● EXERCISE AIM: Given the listing that follows, report all lines in which the string "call" occurs.

● EXCERPTED RECORDS:
________________________________________

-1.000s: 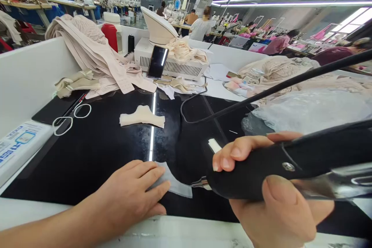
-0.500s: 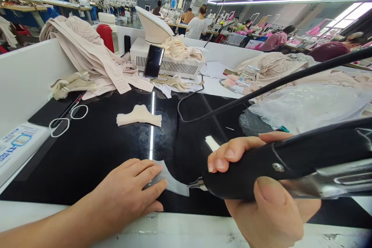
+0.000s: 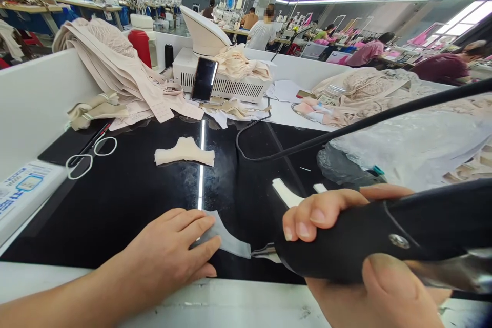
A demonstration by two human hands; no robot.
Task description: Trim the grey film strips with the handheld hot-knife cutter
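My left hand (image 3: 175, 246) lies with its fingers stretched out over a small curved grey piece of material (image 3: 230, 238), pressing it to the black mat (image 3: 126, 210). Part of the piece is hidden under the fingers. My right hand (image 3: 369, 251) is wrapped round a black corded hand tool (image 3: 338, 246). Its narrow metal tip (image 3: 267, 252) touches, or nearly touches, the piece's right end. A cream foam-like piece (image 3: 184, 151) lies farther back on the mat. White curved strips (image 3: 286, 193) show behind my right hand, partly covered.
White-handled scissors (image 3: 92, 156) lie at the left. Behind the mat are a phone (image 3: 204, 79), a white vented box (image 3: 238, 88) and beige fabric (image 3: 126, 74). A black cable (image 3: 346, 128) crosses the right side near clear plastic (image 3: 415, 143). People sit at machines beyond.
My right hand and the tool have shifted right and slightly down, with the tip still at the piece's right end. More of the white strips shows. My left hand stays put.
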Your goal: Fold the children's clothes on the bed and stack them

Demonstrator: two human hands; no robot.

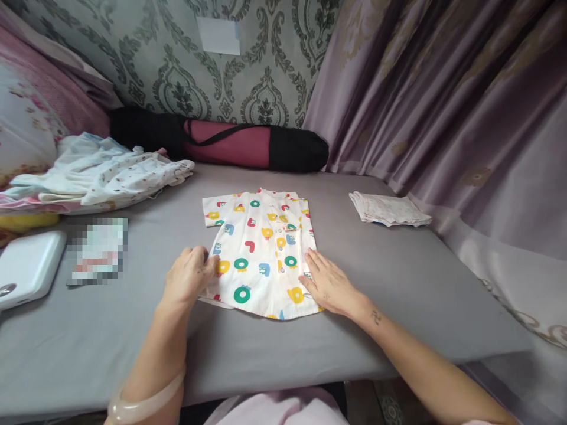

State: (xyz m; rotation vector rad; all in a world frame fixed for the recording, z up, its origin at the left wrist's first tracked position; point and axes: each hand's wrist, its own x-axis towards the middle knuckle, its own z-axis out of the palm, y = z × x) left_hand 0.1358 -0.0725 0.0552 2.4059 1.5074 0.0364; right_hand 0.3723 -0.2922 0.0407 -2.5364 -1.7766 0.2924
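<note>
A small white short-sleeved shirt (261, 248) with colourful letter shapes lies flat, buttons up, on the grey covered surface. Its left-hand sleeve is spread out, while the right-hand sleeve lies folded in over the front. My left hand (188, 274) is at the shirt's lower left edge, fingers curled in against the cloth; the fingertips are partly hidden. Lying flat on the right side of the shirt is my right hand (334, 283), its fingers stretched out and the thumb apart.
A folded pale cloth (390, 209) lies to the right. A heap of light baby clothes (101, 168) is at the left, near a white box-shaped device (33, 268) and a blurred-out packet (98, 251). Along the patterned wall stretches a black and maroon bag (230, 141). Purple curtains (420, 94) hang at right.
</note>
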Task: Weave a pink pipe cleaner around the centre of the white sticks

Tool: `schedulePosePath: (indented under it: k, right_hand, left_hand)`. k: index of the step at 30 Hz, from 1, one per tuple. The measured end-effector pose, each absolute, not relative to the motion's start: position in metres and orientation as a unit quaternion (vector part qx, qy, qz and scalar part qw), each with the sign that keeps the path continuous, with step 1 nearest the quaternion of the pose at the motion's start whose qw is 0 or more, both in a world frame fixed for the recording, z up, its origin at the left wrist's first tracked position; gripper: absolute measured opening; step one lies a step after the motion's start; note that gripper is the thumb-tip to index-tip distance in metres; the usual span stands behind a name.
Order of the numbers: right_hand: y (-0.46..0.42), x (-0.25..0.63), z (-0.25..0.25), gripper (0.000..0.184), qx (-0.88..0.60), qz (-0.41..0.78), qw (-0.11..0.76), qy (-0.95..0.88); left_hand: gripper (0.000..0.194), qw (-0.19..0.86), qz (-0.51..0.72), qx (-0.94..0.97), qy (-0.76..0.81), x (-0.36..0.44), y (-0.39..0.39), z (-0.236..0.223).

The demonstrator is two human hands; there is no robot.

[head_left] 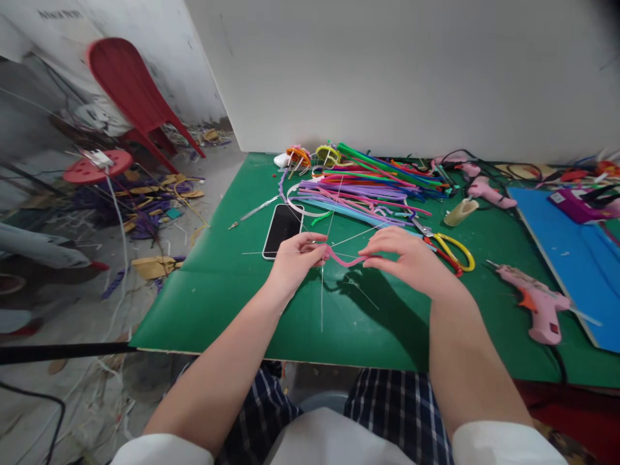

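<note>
Right, pink stem [345, 263] is up between the two hands, over the near-middle part of the green table [203, 310]. Thin, fuzzy-looking, bent into a shallow sag: dips in the middle, rises to a hand at each end. Its left end meets a set of thin pale wires [322, 303] that fan out like spokes in several directions; exact joint is hidden by fingers.

Left hand [298, 257]: thumb and fingertips closed in a pinch where stem and wires meet, no visible gap. Right hand [400, 255]: thumb and index nearly together, nipping the stem's other end; remaining fingers loosely curled, clear of the stem. Can't tell how hard either one grips.

Around: phone [282, 227] just beyond the left hand, stem pile [363, 188] farther back, scissors [440, 241] close behind the right hand, pink glue gun [537, 300] well off to the right, muzzle toward the hands.
</note>
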State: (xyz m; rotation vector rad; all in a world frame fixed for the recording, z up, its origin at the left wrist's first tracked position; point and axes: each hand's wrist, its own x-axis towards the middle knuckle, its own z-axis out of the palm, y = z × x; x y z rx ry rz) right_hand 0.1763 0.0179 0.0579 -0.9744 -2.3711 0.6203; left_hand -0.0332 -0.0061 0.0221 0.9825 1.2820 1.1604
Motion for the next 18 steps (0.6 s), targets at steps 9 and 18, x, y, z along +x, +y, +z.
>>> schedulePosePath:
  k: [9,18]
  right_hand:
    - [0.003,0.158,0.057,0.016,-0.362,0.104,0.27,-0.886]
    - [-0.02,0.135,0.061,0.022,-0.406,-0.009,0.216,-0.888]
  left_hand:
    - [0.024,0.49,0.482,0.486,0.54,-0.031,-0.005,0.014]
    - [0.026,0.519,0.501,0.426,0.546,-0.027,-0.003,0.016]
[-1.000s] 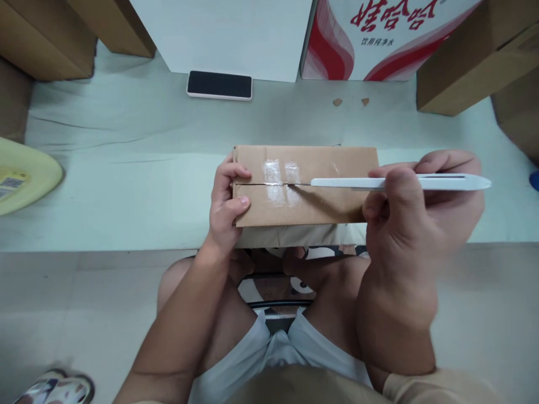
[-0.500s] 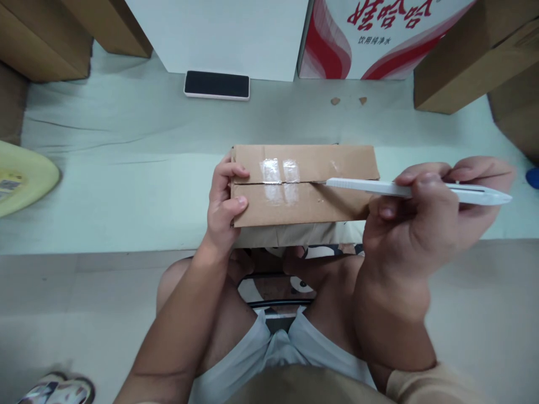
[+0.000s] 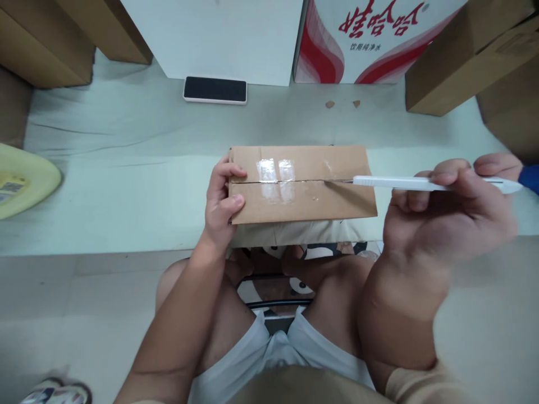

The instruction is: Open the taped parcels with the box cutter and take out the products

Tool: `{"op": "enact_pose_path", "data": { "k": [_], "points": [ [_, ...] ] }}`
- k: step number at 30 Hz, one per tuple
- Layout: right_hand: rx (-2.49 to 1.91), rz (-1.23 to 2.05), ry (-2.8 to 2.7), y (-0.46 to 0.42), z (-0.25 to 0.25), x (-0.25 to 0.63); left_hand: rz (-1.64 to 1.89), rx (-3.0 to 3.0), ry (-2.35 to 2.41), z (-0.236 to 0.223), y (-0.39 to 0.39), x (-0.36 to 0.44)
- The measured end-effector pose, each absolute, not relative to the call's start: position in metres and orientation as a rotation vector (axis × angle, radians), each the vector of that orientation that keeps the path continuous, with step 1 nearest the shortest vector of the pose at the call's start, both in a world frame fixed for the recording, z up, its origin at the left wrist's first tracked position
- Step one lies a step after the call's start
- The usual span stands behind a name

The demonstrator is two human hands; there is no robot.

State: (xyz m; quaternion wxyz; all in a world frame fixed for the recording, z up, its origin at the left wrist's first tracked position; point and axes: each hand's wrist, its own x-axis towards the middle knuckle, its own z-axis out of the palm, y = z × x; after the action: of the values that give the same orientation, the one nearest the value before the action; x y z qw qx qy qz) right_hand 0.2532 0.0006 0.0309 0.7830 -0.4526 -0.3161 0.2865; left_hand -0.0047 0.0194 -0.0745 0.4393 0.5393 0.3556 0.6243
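Note:
A small brown cardboard box (image 3: 307, 205) lies at the near edge of the table, its seam running left to right. Two strips of clear tape (image 3: 277, 171) cross that seam on the left half. My left hand (image 3: 223, 193) grips the box's left end, thumb and fingertips on its top face. In my right hand (image 3: 455, 207) is a white utility knife (image 3: 391, 182), held nearly level. Its thin blade lies over the seam, right of the tape; whether the tip is in the gap I cannot tell.
A phone-like dark slab (image 3: 215, 90) rests before a white box (image 3: 227, 45). Beyond are a red-and-white carton (image 3: 328, 50), brown cartons (image 3: 455, 73) and two small brown scraps (image 3: 330, 104). At the left sits a yellow container (image 3: 25, 179).
My right hand and the utility knife have moved right along the seam, away from the tape. My left hand still holds the box's left end.

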Motion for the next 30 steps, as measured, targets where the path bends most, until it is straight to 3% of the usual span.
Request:
{"op": "enact_pose_path", "data": {
  "k": [9,18,24,27,30],
  "points": [
    [-0.972,0.666,-0.514,0.01,0.018,0.261,1.605,1.262,0.863,-0.074,0.021,0.0],
    [-0.967,0.508,-0.477,0.016,0.013,0.258,1.577,1.276,0.895,-0.075,0.023,-0.002],
    [-0.839,0.662,-0.289,0.017,0.012,0.274,1.603,1.256,0.869,-0.076,0.023,-0.002],
    [-0.899,0.438,-0.328,0.024,-0.005,0.285,1.62,1.219,0.848,-0.076,0.024,-0.001],
    [-1.195,0.198,-0.757,0.034,-0.039,0.291,1.626,1.206,0.85,-0.077,0.025,-0.001]
  ]
}}
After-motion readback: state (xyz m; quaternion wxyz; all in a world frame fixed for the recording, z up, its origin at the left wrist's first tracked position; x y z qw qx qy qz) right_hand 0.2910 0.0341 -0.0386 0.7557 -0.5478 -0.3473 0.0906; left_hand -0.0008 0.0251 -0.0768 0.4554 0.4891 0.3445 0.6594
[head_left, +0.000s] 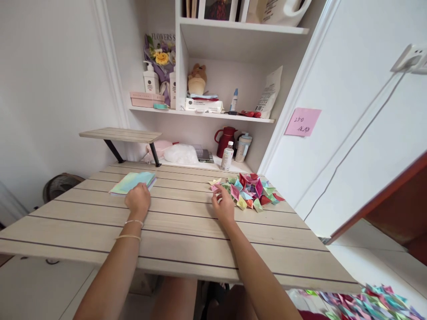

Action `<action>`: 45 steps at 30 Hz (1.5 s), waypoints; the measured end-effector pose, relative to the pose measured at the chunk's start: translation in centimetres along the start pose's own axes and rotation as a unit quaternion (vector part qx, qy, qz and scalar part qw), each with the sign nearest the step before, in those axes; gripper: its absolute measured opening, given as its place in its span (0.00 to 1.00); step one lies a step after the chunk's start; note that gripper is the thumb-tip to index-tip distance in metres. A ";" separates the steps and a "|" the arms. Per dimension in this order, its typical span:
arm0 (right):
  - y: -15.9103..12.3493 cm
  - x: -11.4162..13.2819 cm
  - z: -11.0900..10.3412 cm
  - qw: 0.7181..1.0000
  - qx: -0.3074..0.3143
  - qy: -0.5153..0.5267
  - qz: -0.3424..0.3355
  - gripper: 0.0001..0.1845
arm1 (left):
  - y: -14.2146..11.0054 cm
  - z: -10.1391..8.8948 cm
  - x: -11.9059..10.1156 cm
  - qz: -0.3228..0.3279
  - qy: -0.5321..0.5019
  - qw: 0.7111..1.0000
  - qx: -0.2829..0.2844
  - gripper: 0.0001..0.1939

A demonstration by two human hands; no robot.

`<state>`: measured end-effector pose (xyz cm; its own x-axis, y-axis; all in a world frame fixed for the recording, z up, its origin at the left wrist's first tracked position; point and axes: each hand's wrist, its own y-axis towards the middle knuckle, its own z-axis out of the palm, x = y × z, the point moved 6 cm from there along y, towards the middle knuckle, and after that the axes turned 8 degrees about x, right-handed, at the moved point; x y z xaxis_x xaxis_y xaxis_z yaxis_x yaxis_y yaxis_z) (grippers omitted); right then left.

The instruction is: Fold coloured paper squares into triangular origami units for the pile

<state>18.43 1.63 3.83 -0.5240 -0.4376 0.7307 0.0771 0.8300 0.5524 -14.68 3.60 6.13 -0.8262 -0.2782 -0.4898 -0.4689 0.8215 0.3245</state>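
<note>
My left hand (pixel 138 199) rests on the near edge of a stack of pastel paper sheets (pixel 132 182) on the wooden table (pixel 187 231); its fingers are curled and touch the stack's corner. My right hand (pixel 223 204) reaches to the left edge of a pile of folded coloured paper pieces (pixel 251 191), fingers pinched around a small pink and yellow folded piece (pixel 215 184). Both forearms stretch out over the table.
A small raised shelf (pixel 120 134) stands at the table's back left. Behind it are a red kettle (pixel 226 140), a bottle (pixel 227 156), a jug and a plastic bag. Wall shelves hold bottles and a plush toy. More coloured paper (pixel 363 302) lies at bottom right.
</note>
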 end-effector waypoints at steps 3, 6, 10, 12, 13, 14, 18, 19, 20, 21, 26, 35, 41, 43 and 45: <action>0.0 -0.5 1.4 0.990 0.071 0.114 0.048 0.22 | -1.6 0.7 -3.2 0.099 -0.234 0.967 0.023 0.16; -0.2 -0.8 2.9 0.957 0.166 0.214 0.106 0.24 | -3.5 3.3 -6.1 0.099 -0.528 0.830 0.152 0.16; -0.2 -1.1 3.6 0.914 0.224 0.309 0.142 0.22 | -5.4 6.4 -8.3 0.061 -0.663 0.683 0.302 0.18; -0.1 -1.5 3.6 0.902 0.222 0.335 0.158 0.22 | -5.8 7.2 -8.4 0.054 -0.649 0.676 0.345 0.18; -0.1 -1.8 3.6 0.900 0.212 0.345 0.163 0.22 | -5.9 7.5 -8.3 0.052 -0.632 0.683 0.363 0.17; 0.0 -2.1 3.6 0.899 0.203 0.351 0.165 0.22 | -6.0 7.8 -8.2 0.052 -0.612 0.691 0.381 0.17; 0.0 -2.7 3.8 0.907 0.196 0.335 0.163 0.20 | -6.5 8.3 -8.4 0.072 -0.564 0.701 0.431 0.17; 0.0 -2.8 3.8 0.906 0.201 0.335 0.164 0.19 | -6.5 8.4 -8.5 0.078 -0.565 0.698 0.434 0.18; 0.0 -2.8 3.9 0.901 0.206 0.344 0.164 0.18 | -6.5 8.4 -8.6 0.084 -0.570 0.694 0.432 0.18; 0.0 -2.7 3.9 0.894 0.210 0.359 0.164 0.18 | -6.4 8.4 -8.7 0.089 -0.577 0.689 0.429 0.18; 0.1 -3.0 3.2 0.869 0.198 0.415 0.181 0.12 | -5.7 8.4 -8.0 0.084 -0.588 0.691 0.413 0.09; -0.1 -2.4 3.7 0.885 0.220 0.392 0.124 0.25 | -5.2 9.0 -8.3 -0.005 -0.605 0.683 0.410 0.24; -0.2 -1.7 4.0 0.935 0.272 0.223 0.033 0.25 | -6.1 10.3 -10.5 0.004 -0.572 0.721 0.390 0.24; -0.3 -1.5 3.9 0.938 0.286 0.193 0.005 0.27 | -6.0 10.7 -10.5 -0.003 -0.570 0.735 0.367 0.23; -0.3 -1.1 3.7 0.940 0.289 0.178 -0.022 0.29 | -5.7 10.9 -10.3 -0.010 -0.555 0.753 0.353 0.23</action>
<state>15.83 3.20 1.38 -0.1903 -0.4789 0.8570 -0.4664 0.8122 0.3504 -0.12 7.19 0.53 0.1332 -0.0274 -0.9907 0.1286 0.9916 -0.0102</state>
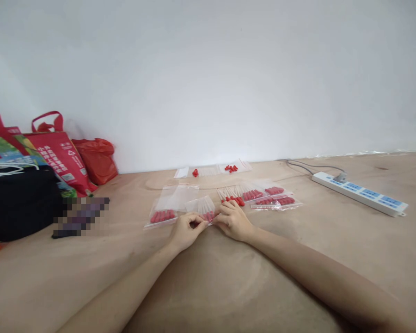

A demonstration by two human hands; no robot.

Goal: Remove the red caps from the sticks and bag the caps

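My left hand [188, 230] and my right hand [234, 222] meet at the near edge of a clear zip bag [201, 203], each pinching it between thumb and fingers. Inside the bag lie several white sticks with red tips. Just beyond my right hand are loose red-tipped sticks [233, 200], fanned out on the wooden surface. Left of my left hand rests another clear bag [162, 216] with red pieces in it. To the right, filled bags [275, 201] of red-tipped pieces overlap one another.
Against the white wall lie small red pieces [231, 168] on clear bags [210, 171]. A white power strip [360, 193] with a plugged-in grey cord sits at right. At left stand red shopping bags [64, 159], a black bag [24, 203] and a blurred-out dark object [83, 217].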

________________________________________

● SOLUTION TO THIS TASK:
- The measured end-effector pose, each absolute, not relative to the call's start: position in metres and orientation as a rotation vector (axis × angle, radians), each the vector of that orientation that keeps the path continuous, with step 1 nearest the shortest vector of the pose at the call's start, both in a world frame fixed for the recording, z up, its origin at the left wrist's first tracked position
- Step one lies a step after the call's start

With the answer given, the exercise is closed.